What's the deal with `&*`?

andresovela · September 15, 2020, 10:20pm

Hi,

from time to time I see &*foo, and I have never really understood it. I just saw it again in one of the threads here in URLO, so I finally decided to ask what's that about.

For example I just saw it in @alice's post here.

When should one use &*foo instead of just foo?

mbrubeck · September 16, 2020, 11:56am

The * operator can be used to dereference any “pointer” type, meaning anything that implements the Deref and/or DerefMut traits.

For example, String, &mut str, Box<str>, MutexGuard<str>, and Rc<str> all point to a str slice. (They all implement Deref<str>.) So if you have a variable s with any of those types, then &*s will borrow an &str reference to that slice.

In many cases, deref coercion allows you to leave out the * and just write &s.

In alice's post, &* was used to explicitly convert from &mut T to &T.

andresovela · September 15, 2020, 10:46pm

I think I get it, but why is a conversion from &mut T to &T necessary?
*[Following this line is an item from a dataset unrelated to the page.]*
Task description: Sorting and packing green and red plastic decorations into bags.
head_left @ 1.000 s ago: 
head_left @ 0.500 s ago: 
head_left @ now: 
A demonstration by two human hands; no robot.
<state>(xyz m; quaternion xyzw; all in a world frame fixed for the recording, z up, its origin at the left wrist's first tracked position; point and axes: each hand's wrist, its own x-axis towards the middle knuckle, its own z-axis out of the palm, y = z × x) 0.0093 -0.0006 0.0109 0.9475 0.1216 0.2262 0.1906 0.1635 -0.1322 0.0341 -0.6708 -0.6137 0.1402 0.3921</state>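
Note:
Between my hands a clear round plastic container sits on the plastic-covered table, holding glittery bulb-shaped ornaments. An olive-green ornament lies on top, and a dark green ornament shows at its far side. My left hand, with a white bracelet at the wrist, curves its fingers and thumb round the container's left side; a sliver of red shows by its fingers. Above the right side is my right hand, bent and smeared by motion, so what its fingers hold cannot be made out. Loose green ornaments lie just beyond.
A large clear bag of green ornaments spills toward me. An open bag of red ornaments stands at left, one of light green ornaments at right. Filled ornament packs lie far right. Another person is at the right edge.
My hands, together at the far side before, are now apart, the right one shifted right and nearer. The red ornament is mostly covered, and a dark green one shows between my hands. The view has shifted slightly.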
This compiles just fine:

fn foo(x: &i32) {
    print!("x = {}", *x);
}

fn main() {
    let mut x = 42;
    foo(&mut x);
}

scottmcm · September 15, 2020, 11:30pm

There are some places where the coercion does not trigger, for example

Hyeonu · September 16, 2020, 1:10am

Also all those type coercions are disabled within the generic context. &T and &*T may implements same traits with different implementation, and we don't allow coercions implicitly change our code's behavior.

andresovela · September 16, 2020, 6:16am

Wait, but the book explains deref coercion with generics?

Rust does deref coercion when it finds types and trait implementations in three cases:

From &T to &U when T: Deref<Target=U>

From &mut T to &mut U when T: DerefMut<Target=U>

From &mut T to &U when T: Deref<Target=U>

alice · September 16, 2020, 6:21am

It's just a way to explain when it happens. When type inference doesn't know both the source and target of a deref coercion for certain, it will not coerce.

andresovela · September 16, 2020, 8:08am

I think it's slowly clicking for me, but I still do not understand this:

alice · September 16, 2020, 8:11am

If costumer is an &mut T, then writing &costumer gives you an &&mut T. If you wanted an &T instead, you write &*customer. This makes sense because *customer on a &mut T gives an T, so adding an & on that gives a &T.

Sure, sometimes this conversion happens automatically, but not always, and it is possible to explicitly write the conversion with &*.

andresovela · September 16, 2020, 11:56am

Alright, I understand now. Thanks for your help!

amos · September 20, 2020, 11:40pm

It is necessary if you want to have multiple non-unique references down the line:

fn print(x: &u64) {
    println!("{}", x);
}

fn do_it(x: &mut u64) {
    *x += 1;
    let y = &*x;
    let z = &*x;
    print(y);
    print(z);
}

fn main() {
    let mut x = 3;
    do_it(&mut x);
}